Of course, no one knows the answer to that big question, but here are some things to kickstart the process of getting there:

  1. Stop perpetuating systemic oppression: Take a hard look at your culture, policies, pay scales, processes and practices. Centre the word ‘care,’ and start rooting out anything that enables oppression—whether racism, anti-black racism, white supremacy, colonialism. Let’s turn the page on the way we lead, communicate, operate, and design products and services.
  2. Advance critical consciousness: Do action work. Participate in and encourage difficult, uncomfortable conversations that lead to personal growth, political awareness, and systems thinking mindsets for staff, customers and suppliers. Everyone, not just the founder, must evolve and reckon with internalized oppression as well as external. We learn best in community with others. Seek out expertise and communities that facilitate growth and help sustain them in return.

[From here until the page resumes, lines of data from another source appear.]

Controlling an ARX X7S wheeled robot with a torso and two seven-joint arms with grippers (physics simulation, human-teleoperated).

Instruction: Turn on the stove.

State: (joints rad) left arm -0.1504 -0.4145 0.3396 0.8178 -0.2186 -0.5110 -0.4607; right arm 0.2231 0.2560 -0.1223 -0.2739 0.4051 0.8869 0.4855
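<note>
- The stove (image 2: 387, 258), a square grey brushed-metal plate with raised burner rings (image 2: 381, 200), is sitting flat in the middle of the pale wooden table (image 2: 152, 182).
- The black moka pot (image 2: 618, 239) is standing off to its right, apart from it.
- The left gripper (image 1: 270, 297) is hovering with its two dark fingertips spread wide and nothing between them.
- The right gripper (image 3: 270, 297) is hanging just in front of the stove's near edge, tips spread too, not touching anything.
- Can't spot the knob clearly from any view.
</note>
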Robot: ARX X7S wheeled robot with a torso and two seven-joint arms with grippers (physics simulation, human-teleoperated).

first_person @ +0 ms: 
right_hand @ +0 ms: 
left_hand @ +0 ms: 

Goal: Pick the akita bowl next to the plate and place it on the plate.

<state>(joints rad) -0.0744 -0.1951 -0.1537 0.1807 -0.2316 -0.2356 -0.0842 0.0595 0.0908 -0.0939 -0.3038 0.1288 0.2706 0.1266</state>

  3. Take stock of whose work and ideas you amplify: What stories do you tell on your company blog? Whose ideas do you advance on social media? What art do you hang on your workspace walls? Looking at who and what you focus on can also tell you who and what you’re not supporting—and should.

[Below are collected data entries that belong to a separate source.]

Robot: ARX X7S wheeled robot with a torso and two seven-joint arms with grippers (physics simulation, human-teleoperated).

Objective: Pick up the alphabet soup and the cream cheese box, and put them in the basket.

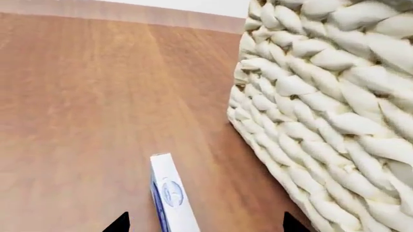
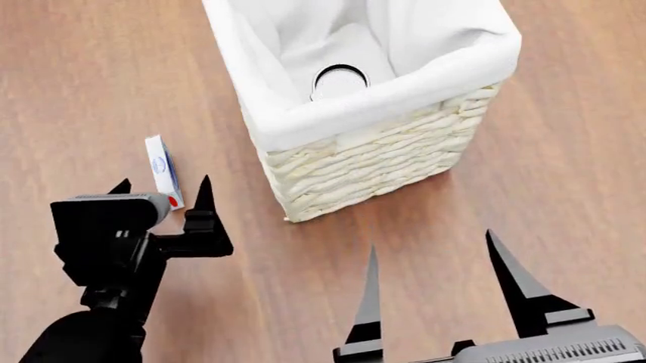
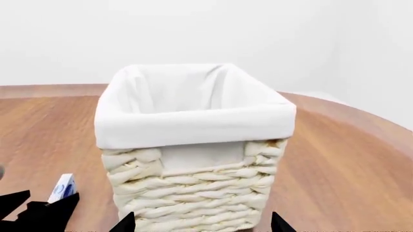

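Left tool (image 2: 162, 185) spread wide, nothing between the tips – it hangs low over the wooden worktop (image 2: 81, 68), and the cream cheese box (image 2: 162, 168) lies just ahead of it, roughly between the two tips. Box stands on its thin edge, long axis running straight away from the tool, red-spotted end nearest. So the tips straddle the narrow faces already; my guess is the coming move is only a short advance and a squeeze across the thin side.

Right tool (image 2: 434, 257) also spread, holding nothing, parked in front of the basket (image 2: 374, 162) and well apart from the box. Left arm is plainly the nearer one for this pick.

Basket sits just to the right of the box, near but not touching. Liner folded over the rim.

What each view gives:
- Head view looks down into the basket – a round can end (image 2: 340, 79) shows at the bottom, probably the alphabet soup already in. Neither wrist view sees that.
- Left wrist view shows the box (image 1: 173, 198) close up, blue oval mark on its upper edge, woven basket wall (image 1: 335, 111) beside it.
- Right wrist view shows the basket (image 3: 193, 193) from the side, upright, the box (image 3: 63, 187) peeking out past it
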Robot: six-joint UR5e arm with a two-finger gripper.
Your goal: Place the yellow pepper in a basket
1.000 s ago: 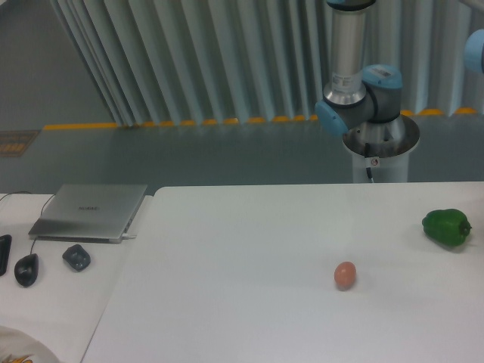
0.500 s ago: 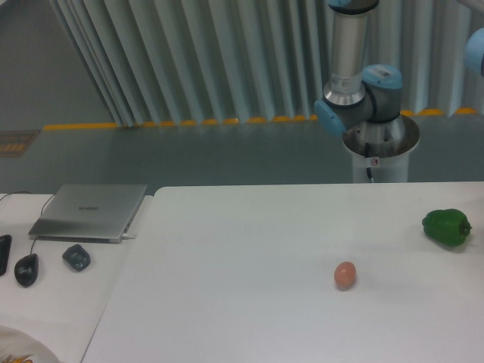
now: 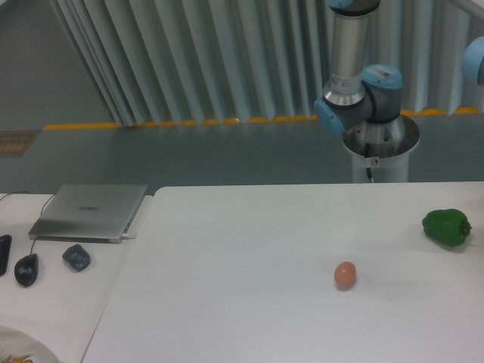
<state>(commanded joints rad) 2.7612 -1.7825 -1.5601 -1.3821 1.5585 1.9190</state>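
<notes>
The yellow pepper is out of view, and no basket shows in the camera view. My gripper is out of view too; only the arm's base column and blue-capped joints [image 3: 361, 98] show at the back right, behind the white table [image 3: 249, 249]. Another blue joint [image 3: 475, 59] pokes in at the right edge. On the table lie a green bell pepper [image 3: 446, 227] at the far right and a small brown egg-like ball [image 3: 345, 274] right of centre.
On the lower table at the left are a closed grey laptop [image 3: 91, 211], a black mouse [image 3: 26, 268] and a small dark object [image 3: 76, 257]. A white plate rim [image 3: 23, 342] shows at the bottom left corner.
The blue joint at the right edge has shifted slightly downward. Nothing on the table has moved.
</notes>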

  4. Re-write your procurement policy: Make a commitment to sign up to WEP and direct 30 per cent or more of your procurement spend to enterprises owned by women, BIPOC, trans or gender-expansive folk. These directories can help you find the services or products you need:  Black, Women’s or LGBTQ Chamber of Commerce, The Native Women’s Association, Immigrant Women in Business, Feminist Founders, WEKH Ask and Give app, WeConnect and Femmbought—to name just a few. Follow our stories about services offered by feminist founders on www.liisbeth.com and in our newsletter. We have profiled over 183 feminist identified, progressive enterprises that are all looking for customers and a shot at new generative collaborations.
  5. Get Political and connect with other aligned social movements: Social change is collective work—not hero work. And the best and freshest thinking today is generated by BIPOC, women-led, grassroots, activist groups, not large, corporatized institutions. Engage with BLMCda, BLM USA, the LEAP, DIEM25, Pace e Bene, Salmon Nation, and other generative movements that embrace social justice, feminism, and environmentalism. Sign up for their newsletters. Donate. Invite their speakers to talk to your stakeholder group. Invite an activist to sit on your advisory or fiduciary board.  Answer their calls to action. It has to be a give and take.

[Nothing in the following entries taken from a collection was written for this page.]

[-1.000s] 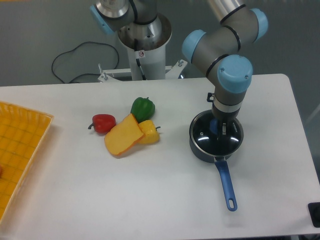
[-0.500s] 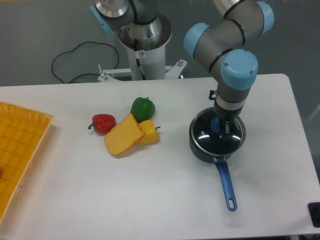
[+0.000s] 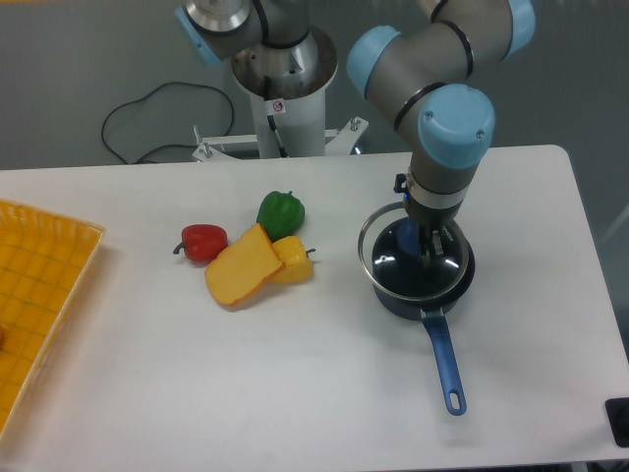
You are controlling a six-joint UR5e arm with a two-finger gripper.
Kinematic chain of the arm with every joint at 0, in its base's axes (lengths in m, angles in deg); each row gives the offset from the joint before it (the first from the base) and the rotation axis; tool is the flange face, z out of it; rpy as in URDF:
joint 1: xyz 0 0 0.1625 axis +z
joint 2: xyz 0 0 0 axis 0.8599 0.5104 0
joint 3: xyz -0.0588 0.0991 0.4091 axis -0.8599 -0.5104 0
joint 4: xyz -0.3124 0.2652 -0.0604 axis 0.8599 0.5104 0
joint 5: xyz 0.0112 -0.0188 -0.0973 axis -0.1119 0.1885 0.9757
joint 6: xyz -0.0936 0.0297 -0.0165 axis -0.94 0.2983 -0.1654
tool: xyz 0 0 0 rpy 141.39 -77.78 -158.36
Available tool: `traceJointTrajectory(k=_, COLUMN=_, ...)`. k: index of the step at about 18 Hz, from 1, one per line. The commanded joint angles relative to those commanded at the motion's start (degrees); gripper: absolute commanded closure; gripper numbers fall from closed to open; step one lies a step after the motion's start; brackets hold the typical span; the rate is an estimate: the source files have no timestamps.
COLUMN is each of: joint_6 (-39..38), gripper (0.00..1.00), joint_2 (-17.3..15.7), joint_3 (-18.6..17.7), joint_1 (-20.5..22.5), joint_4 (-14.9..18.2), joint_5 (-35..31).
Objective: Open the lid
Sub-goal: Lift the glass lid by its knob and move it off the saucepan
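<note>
bright even overhead light, soft shadows, small glints on the lid (image 3: 393, 258).

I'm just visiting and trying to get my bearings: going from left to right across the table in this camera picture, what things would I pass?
Yellow basket → red pepper → yellow wedge-shaped piece → dark saucepan, with the gripper holding the lid over it. The green pepper and yellow pepper overlap the wedge's span, so I left them out.
</note>
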Motion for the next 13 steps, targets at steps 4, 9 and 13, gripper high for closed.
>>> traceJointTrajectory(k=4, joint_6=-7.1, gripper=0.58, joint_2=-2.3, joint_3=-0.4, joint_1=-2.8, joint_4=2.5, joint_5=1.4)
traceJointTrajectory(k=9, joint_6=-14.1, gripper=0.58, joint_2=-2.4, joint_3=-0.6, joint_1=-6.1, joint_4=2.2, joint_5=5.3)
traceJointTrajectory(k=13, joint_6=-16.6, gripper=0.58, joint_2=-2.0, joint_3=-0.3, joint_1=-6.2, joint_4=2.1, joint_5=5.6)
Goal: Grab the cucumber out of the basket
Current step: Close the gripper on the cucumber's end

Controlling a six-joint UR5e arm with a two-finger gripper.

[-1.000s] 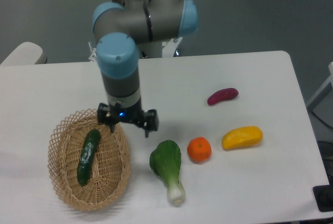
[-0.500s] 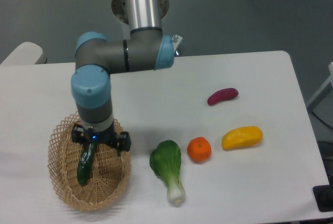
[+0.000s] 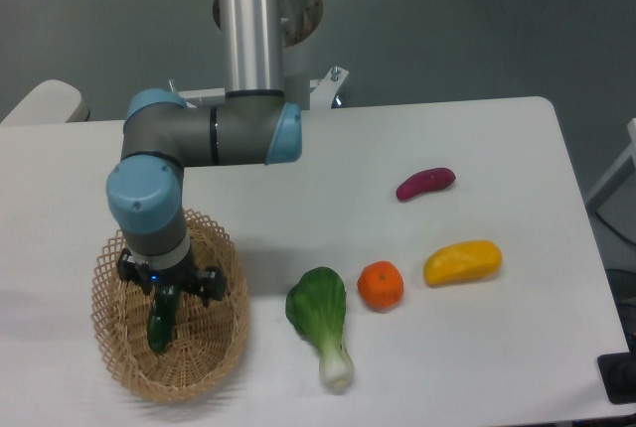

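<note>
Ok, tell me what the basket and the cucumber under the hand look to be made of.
The basket: light tan woven wicker, matte, with an open looped rim. The cucumber: dark green with a smooth glossy skin; real or plastic is unclear from its look. The hand hides its upper part.

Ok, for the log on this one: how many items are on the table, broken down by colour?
Green: 2, the cucumber in the basket and the bok choy
Orange: 1, the mandarin
Yellow: 1, the mango-like fruit
Purple-red: 1, the sweet potato
Tan: 1, the basket
Total: 6
</note>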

  6. Diversify your media spend and attention: Spend at least 50 per cent of your annual media budget on indie outlets to diversify your listening power. Consider indie outlets such as rabble.ca, APTN (Indigenous) Yes Magazine, Herizons, Peeps Magazine and, of course, LiisBeth.com
  7. Ask who’s in the room? Who’s not? And consider why? Over 54 per cent of all businesses in Canada have one to four employees (considered micro companies by StatsCan) often including the founder and co-founder.  This presents an obvious challenge when it comes to advancing inclusion: your company may just be a close-knit founding team of three cis-het white women with no plan or money to hire. And that’s OK. But there are countless ways micro companies like this can engage with the 30 per cent of the Canadian population that is BIPOC identified. Make that engagement a priority as it will inform and strengthen your work. Need advice? Join the Feminist Enterprise Commons community (FEC).
  8. Trailblaze like a trailblazer: Like Bloom + Brilliance, a women-owned website and branding company, be transparent about your intersectional feminist values on your business website. Integrate the use of pronouns in your staff directory and website. Radically change your bylaws to strengthen accountability. Consider implementing a barter pay system in addition to trading in cash (because a lot of folks will have a lot less of it next year).

As brutal as the year was, 2020 delivered a gift: it has unveiled what needs fixing in ways that not even mainstream folks can continue to ignore.  We cannot turn away from it or all the suffering will have been for nothing, all the pain and carnage will continue. I suggest we heed the words of Audre Lorde: It is time for us all to be “deliberate and afraid of nothing.”